__Data below__
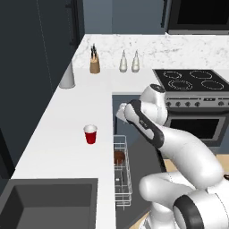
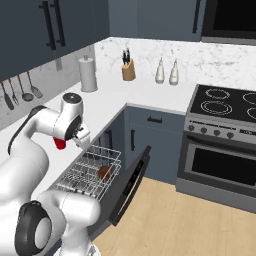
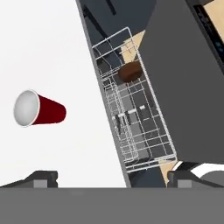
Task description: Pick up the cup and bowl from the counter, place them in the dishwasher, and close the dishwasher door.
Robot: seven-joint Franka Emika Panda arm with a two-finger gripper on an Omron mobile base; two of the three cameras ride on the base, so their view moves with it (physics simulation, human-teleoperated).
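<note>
Red cup upright on tabletop, bowl already racked. Gripper wide, empty; we approach cup from side, grip mid-wall.

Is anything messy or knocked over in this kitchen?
Nothing is spilled or tipped. The red cup stands upright on the counter, and the bowl sits in the dishwasher's pulled-out rack. The dishwasher door hangs open, as loading needs.
</note>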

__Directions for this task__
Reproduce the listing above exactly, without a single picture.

__Answer for the task__
Task description: Pick up the cup and bowl from the counter, place them in the dishwasher, and close the dishwasher door.
Robot: seven-joint Franka Emika Panda arm with a two-finger gripper on an Omron mobile base; two of the three cameras ride on the base, so their view moves with it (physics simulation, human-teleoperated).
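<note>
Red cup upright on tabletop, bowl already racked. Gripper wide, empty; we approach cup from side, grip mid-wall.

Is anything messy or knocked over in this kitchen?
Nothing is spilled or tipped. The red cup stands upright on the counter, and the bowl sits in the dishwasher's pulled-out rack. The dishwasher door hangs open, as loading needs.
</note>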

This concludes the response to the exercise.